Window Functions in PySpark: The Complete Working Guide

If you have ever needed to rank rows within a group, compute a running total, or compare each row to the one before it — all without collapsing your DataFrame into an aggregated summary — you have needed window functions. They are one of the single most powerful features in PySpark, and understanding how they actually work under the hood separates people who write Spark jobs from people who write good Spark jobs.

Window functions landed in Apache Spark with version 1.4, released in June 2015 with contributions from over 210 developers. The Databricks engineering blog announced the feature that July, describing the problem window functions solve in a way that still holds up a decade later: before Spark 1.4, you could operate on a single row with built-in functions, or collapse a group of rows into one value with aggregate functions, but there was no way to operate across a group of rows while still returning a value for every individual row. The Window class has been available since version 1.4.0, and the API has remained remarkably stable since then — code you write today would look familiar to someone who wrote window functions in 2015.

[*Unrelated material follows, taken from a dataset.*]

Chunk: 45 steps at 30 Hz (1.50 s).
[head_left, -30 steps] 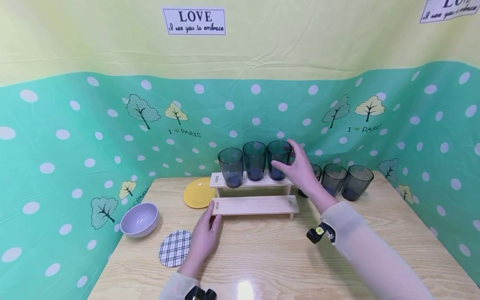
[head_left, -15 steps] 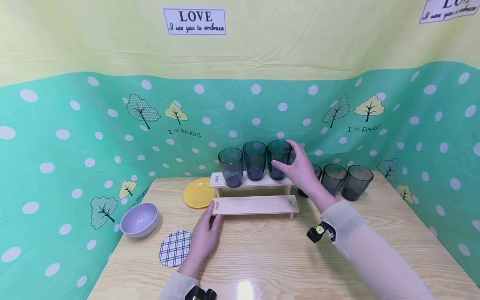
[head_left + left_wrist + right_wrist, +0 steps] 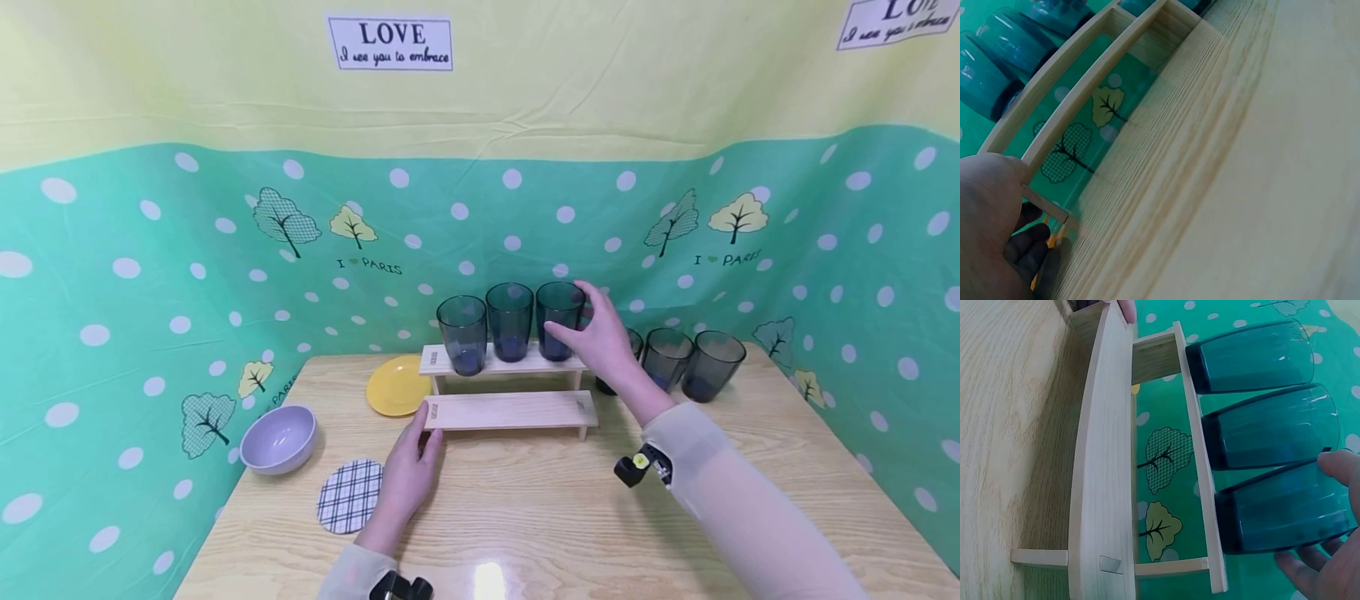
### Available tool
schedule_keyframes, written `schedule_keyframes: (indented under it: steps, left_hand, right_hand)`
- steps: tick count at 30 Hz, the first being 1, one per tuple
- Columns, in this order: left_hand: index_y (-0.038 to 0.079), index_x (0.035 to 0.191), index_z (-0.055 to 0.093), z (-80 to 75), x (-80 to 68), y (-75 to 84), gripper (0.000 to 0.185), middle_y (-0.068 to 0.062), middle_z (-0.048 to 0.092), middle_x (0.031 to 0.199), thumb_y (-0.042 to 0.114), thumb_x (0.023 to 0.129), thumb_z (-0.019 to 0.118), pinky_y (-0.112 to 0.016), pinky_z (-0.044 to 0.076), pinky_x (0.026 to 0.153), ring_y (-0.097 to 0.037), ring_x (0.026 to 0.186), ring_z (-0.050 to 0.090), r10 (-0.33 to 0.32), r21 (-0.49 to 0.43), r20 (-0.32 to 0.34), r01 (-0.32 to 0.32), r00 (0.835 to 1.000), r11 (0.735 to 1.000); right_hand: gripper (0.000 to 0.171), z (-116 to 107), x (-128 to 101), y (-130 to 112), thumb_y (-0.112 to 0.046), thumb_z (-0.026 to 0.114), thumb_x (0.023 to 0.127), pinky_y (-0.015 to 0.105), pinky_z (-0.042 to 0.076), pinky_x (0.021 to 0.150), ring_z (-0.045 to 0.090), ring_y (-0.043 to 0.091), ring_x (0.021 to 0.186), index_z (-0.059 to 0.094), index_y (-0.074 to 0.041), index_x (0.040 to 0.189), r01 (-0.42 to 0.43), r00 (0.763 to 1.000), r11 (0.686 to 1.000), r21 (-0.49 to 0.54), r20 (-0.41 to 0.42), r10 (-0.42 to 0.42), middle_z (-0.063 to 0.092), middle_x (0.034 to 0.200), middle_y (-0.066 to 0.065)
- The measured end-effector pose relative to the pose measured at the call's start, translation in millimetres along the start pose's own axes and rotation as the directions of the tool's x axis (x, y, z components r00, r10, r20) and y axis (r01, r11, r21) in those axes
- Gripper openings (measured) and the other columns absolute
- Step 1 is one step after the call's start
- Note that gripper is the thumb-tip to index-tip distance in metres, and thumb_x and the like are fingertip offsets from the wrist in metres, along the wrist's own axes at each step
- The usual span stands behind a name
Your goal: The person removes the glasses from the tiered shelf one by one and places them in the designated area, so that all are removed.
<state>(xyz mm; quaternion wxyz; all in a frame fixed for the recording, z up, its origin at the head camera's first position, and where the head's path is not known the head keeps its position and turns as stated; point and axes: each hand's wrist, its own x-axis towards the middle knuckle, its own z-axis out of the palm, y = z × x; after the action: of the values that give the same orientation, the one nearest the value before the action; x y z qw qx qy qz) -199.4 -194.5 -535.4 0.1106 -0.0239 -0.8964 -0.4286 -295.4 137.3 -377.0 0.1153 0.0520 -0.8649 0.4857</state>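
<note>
Three glasses (image 3: 510,321) on rack (image 3: 510,410) top step, three glasses (image 3: 686,360) right, plate (image 3: 393,386) left

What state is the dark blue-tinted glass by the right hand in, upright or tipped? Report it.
Upright: the dark blue-tinted glass stands base-down on the two-tier wooden rack's top shelf, rim upward, right hand around it.

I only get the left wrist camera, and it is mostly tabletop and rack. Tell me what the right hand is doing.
Observer: The right hand is cupped around the rightmost glass of the three on the top step of the rack. I cannot tell whether it grips.
Operator: Count the glasses off the rack.
Observer: Three spare glasses stand on the table right of the rack, one partly behind the right hand.
Operator: Name what lies left of the left hand.
Observer: A checked coaster lies flat just left of the left hand.
</note>
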Motion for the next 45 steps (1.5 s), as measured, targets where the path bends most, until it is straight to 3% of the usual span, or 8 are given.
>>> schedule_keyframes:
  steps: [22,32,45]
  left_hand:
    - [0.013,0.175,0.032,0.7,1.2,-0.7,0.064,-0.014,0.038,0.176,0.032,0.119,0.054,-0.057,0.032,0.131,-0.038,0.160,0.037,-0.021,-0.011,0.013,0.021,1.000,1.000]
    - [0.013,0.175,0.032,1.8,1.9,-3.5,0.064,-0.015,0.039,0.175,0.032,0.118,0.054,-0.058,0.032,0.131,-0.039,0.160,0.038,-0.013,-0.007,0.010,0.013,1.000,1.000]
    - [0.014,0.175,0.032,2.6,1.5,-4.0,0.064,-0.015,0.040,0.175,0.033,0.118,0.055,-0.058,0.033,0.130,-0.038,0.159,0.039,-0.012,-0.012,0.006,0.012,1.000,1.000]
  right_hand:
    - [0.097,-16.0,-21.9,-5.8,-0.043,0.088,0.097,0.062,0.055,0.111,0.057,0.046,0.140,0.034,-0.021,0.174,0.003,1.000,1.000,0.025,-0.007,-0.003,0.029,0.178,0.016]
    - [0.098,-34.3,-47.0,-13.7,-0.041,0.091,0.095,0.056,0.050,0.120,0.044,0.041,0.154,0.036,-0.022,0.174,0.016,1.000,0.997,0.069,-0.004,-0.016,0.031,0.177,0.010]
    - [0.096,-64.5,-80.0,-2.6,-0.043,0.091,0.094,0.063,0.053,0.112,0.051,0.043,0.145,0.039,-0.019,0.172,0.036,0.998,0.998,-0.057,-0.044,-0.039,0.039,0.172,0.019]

That stability matters. With Spark 4.0 released in 2025 bringing Spark Connect, native PySpark plotting, and a lightweight 1.5 MB pyspark-client package, window functions continue to work exactly as they always have, now with full Spark Connect compatibility since version 3.4. This article walks through every category of window function PySpark offers, with working code you can run, traps you should know about, and the mental model that makes window specifications click.

The Core Concept: What a Window Actually Is

A window function calculates a return value for every input row based on a group of related rows called a frame. Unlike groupBy, which collapses rows into summaries, window functions keep every row intact and attach new computed columns alongside the original data.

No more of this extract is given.